§ **What needs to be done**:
Transcribe each entry. Change nothing.

§ **Data entries**:
BEGIN
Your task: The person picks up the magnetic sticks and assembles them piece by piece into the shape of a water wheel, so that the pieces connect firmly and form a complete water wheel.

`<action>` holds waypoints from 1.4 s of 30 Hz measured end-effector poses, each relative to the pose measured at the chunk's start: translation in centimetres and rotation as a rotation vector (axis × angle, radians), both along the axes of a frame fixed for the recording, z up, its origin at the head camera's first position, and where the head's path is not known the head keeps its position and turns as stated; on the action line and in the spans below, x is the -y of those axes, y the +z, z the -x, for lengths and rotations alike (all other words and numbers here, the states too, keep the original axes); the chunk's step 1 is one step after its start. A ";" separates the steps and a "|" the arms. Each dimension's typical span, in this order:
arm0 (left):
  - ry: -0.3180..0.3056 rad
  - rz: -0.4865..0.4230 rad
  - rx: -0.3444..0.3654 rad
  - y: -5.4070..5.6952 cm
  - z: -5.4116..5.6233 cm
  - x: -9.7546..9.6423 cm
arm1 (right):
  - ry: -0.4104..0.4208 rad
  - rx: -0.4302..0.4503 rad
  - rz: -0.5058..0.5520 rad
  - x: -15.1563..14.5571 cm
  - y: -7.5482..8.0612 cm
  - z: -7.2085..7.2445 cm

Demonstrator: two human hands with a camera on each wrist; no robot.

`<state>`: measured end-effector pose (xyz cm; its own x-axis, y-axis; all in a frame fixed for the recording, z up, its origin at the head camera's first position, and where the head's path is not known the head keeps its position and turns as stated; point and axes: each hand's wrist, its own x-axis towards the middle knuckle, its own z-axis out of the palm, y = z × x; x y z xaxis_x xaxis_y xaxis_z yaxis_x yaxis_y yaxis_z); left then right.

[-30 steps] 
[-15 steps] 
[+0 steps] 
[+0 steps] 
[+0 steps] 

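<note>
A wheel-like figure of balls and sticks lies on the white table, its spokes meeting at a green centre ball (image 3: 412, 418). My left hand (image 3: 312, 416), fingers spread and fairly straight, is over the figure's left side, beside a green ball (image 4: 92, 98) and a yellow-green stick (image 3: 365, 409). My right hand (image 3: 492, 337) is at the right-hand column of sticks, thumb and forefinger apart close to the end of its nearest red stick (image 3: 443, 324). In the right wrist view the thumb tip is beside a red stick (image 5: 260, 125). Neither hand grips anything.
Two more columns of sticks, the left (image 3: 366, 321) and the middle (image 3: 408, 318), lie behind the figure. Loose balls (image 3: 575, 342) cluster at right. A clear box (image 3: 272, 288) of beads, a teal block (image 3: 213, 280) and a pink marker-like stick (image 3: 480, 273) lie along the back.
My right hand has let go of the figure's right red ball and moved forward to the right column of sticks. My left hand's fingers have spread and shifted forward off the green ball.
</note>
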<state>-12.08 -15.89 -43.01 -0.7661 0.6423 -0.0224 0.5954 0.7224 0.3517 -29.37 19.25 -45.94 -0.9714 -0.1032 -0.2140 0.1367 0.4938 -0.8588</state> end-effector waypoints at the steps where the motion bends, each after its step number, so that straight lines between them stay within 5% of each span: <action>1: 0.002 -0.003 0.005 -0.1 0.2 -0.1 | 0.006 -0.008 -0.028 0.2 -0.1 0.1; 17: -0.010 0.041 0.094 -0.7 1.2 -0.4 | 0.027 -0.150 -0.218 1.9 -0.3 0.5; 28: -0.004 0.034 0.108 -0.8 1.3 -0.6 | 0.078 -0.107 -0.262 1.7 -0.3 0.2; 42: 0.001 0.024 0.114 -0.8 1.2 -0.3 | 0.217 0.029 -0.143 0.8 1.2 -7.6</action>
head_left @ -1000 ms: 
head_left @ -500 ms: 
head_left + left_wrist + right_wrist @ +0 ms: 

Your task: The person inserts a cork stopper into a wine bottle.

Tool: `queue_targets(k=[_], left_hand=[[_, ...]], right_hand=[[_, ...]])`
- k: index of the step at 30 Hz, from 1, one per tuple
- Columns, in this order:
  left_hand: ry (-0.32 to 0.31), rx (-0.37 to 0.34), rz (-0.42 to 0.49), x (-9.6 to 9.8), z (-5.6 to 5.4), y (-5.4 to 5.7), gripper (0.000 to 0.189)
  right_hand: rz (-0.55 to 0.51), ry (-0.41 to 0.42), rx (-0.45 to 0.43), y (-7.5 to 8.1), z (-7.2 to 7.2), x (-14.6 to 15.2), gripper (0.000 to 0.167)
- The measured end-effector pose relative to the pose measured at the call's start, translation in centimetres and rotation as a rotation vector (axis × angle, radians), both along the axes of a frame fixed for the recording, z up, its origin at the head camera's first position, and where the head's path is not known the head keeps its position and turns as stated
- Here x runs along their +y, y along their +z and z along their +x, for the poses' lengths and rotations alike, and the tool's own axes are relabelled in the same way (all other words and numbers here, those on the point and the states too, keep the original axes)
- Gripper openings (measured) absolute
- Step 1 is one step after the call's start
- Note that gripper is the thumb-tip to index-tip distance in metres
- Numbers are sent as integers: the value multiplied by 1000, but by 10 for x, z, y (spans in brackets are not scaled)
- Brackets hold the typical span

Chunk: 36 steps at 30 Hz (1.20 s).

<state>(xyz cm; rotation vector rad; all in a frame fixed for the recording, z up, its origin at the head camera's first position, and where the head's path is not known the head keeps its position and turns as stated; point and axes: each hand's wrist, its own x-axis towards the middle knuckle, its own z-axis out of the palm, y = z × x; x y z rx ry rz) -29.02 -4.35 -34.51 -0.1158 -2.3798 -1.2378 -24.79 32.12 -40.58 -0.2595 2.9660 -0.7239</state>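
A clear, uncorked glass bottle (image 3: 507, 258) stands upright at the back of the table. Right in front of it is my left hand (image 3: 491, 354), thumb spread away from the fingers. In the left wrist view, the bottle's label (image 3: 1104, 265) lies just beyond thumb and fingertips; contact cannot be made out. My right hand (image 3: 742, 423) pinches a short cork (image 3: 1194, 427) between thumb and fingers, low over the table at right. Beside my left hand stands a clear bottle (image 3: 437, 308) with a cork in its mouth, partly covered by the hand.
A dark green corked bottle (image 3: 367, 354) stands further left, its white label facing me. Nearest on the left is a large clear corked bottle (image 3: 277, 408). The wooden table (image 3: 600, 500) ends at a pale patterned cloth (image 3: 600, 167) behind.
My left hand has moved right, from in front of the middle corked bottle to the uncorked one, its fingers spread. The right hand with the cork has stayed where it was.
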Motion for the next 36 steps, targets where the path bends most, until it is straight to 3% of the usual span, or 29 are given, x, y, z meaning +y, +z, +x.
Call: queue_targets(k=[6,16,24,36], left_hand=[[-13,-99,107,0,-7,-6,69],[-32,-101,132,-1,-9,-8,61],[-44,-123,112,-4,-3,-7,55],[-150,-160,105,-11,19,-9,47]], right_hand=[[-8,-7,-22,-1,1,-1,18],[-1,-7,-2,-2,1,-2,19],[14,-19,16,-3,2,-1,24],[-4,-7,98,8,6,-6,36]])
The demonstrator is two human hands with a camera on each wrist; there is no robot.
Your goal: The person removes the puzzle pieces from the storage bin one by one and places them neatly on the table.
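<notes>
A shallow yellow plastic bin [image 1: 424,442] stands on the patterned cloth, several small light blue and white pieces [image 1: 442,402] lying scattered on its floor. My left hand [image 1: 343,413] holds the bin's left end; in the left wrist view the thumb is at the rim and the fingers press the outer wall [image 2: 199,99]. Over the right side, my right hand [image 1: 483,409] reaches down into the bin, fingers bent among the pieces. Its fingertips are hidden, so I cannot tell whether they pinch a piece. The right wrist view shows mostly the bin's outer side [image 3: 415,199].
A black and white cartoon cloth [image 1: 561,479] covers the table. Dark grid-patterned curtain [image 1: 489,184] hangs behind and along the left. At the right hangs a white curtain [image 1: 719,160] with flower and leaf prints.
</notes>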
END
§ **Result of this task**:
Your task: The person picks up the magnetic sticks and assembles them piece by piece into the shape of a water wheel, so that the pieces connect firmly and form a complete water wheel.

`<action>` holds waypoints from 1.4 s of 30 Hz measured end-effector poses, each relative to the pose measured at the chunk's start: translation in centimetres and rotation as a rotation vector (axis × angle, radians), both along the axes of a frame fixed for the recording, z up, its origin at the head camera's first position, and where the head's path is not known the head keeps its position and turns as stated; on the action line and in the spans below, x is the -y of those axes, y the +z, z the -x, for lengths and rotations alike (all other words and numbers here, the states too, keep the original axes); the chunk's step 1 is one step after its start. A ";" separates the steps and a "|" the arms. Each dimension's typical span, in this order:
arm0 (left):
  - ry: -0.3180..0.3056 rad
  - rz: -0.4865..0.4230 rad
  - rx: -0.3444..0.3654 rad
  - y: -5.4070..5.6952 cm
  - z: -5.4116..5.6233 cm
  - x: -9.7546..9.6423 cm
arm1 (right):
  - ry: -0.4104..0.4208 rad
  - rx: -0.4302..0.4503 rad
  - rz: -0.5058..0.5520 rad
  - x: -15.1563..14.5571 cm
  - y: -7.5482..8.0612 cm
  - z: -7.2085..7.2445 cm

Demonstrator: two human hands with a camera on each wrist; no robot.

`<state>`: measured end-effector pose (xyz cm; its own x-axis, y-axis; all in a frame fixed for the recording, z up, its origin at the head camera's first position, and where the head's path is not known the head keeps its position and turns as stated; point and axes: each hand's wrist, its own x-axis towards the middle knuckle, its own z-axis out of the palm, y = z × x; x y z xaxis_x xaxis_y xaxis_z yaxis_x yaxis_y yaxis_z); left then right.

[-30 steps] 
[-15 steps] 
[+0 steps] 
[+0 steps] 
[+0 steps] 

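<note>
A wheel-like figure of balls and sticks lies on the white table, its spokes meeting at a green centre ball (image 3: 412, 418). My left hand (image 3: 312, 416), fingers spread and fairly straight, is over the figure's left side, beside a green ball (image 4: 92, 98) and a yellow-green stick (image 3: 365, 409). My right hand (image 3: 492, 337) is at the right-hand column of sticks, thumb and forefinger apart close to the end of its nearest red stick (image 3: 443, 324). In the right wrist view the thumb tip is beside a red stick (image 5: 260, 125). Neither hand grips anything.
Two more columns of sticks, the left (image 3: 366, 321) and the middle (image 3: 408, 318), lie behind the figure. Loose balls (image 3: 575, 342) cluster at right. A clear box (image 3: 272, 288) of beads, a teal block (image 3: 213, 280) and a pink marker-like stick (image 3: 480, 273) lie along the back.
My right hand has let go of the figure's right red ball and moved forward to the right column of sticks. My left hand's fingers have spread and shifted forward off the green ball.
</note>
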<state>-12.08 -15.89 -43.01 -0.7661 0.6423 -0.0224 0.5954 0.7224 0.3517 -29.37 19.25 -45.94 -0.9714 -0.1032 -0.2140 0.1367 0.4938 -0.8588</state> end-effector waypoints at the steps where the motion bends, each after its step number, so that straight lines between them stay within 5% of each span: <action>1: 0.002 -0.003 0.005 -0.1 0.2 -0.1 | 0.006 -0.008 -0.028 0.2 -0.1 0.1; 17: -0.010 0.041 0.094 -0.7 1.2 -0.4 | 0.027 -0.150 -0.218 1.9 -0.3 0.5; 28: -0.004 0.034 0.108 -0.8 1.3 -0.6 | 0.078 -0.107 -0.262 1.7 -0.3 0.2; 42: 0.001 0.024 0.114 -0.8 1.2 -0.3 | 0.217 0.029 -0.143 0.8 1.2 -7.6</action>
head_left @ -1000 ms: 
head_left @ -500 ms: 
head_left + left_wrist + right_wrist @ +0 ms: 

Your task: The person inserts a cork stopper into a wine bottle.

Tool: `queue_targets(k=[_], left_hand=[[_, ...]], right_hand=[[_, ...]])`
- k: index of the step at 30 Hz, from 1, one per tuple
- Columns, in this order:
  left_hand: ry (-0.32 to 0.31), rx (-0.37 to 0.34), rz (-0.42 to 0.49), x (-9.6 to 9.8), z (-5.6 to 5.4), y (-5.4 to 5.7), gripper (0.000 to 0.189)
  right_hand: rz (-0.55 to 0.51), ry (-0.41 to 0.42), rx (-0.45 to 0.43), y (-7.5 to 8.1), z (-7.2 to 7.2), x (-14.6 to 15.2), gripper (0.000 to 0.167)
- The measured end-effector pose relative to the pose measured at the call's start, translation in centimetres and rotation as a rotation vector (axis × angle, radians), both along the axes of a frame fixed for the recording, z up, its origin at the head camera's first position, and where the head's path is not known the head keeps its position and turns as stated
- Here x runs along their +y, y along their +z and z along their +x, for the poses' lengths and rotations alike, and the tool's own axes are relabelled in the same way (all other words and numbers here, those on the point and the states too, keep the original axes)
- Gripper openings (measured) absolute
- Step 1 is one step after the call's start
- Note that gripper is the thumb-tip to index-tip distance in metres
- Numbers are sent as integers: the value multiplied by 1000, but by 10 for x, z, y (spans in brackets are not scaled)
- Brackets hold the typical span

Chunk: 36 steps at 30 Hz (1.20 s).

<state>(xyz cm; rotation vector rad; all in a frame fixed for the recording, z up, its origin at the head camera's first position, and where the head's path is not known the head keeps its position and turns as stated; point and axes: each hand's wrist, its own x-axis towards the middle knuckle, its own z-axis out of the palm, y = z × x; x y z rx ry rz) -29.02 -4.35 -34.51 -0.1158 -2.3798 -1.2378 -24.79 32.12 -40.58 -0.2595 2.9660 -0.7239</state>
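A clear, uncorked glass bottle (image 3: 507, 258) stands upright at the back of the table. Right in front of it is my left hand (image 3: 491, 354), thumb spread away from the fingers. In the left wrist view, the bottle's label (image 3: 1104, 265) lies just beyond thumb and fingertips; contact cannot be made out. My right hand (image 3: 742, 423) pinches a short cork (image 3: 1194, 427) between thumb and fingers, low over the table at right. Beside my left hand stands a clear bottle (image 3: 437, 308) with a cork in its mouth, partly covered by the hand.
A dark green corked bottle (image 3: 367, 354) stands further left, its white label facing me. Nearest on the left is a large clear corked bottle (image 3: 277, 408). The wooden table (image 3: 600, 500) ends at a pale patterned cloth (image 3: 600, 167) behind.
My left hand has moved right, from in front of the middle corked bottle to the uncorked one, its fingers spread. The right hand with the cork has stayed where it was.
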Motion for the next 36 steps, targets where the path bends most, until it is straight to 3% of the usual span, or 29 are given, x, y, z meaning +y, +z, +x.
Call: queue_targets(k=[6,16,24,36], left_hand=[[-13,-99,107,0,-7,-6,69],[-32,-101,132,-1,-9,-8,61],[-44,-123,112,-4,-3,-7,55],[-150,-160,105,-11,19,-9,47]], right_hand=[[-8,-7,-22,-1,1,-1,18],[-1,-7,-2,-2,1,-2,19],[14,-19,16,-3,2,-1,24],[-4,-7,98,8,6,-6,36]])
The demonstrator is two human hands with a camera on each wrist; there is no robot.
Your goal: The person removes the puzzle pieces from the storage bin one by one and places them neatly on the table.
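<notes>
A shallow yellow plastic bin [image 1: 424,442] stands on the patterned cloth, several small light blue and white pieces [image 1: 442,402] lying scattered on its floor. My left hand [image 1: 343,413] holds the bin's left end; in the left wrist view the thumb is at the rim and the fingers press the outer wall [image 2: 199,99]. Over the right side, my right hand [image 1: 483,409] reaches down into the bin, fingers bent among the pieces. Its fingertips are hidden, so I cannot tell whether they pinch a piece. The right wrist view shows mostly the bin's outer side [image 3: 415,199].
A black and white cartoon cloth [image 1: 561,479] covers the table. Dark grid-patterned curtain [image 1: 489,184] hangs behind and along the left. At the right hangs a white curtain [image 1: 719,160] with flower and leaf prints.
</notes>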

Whatever the exercise asked has now been answered.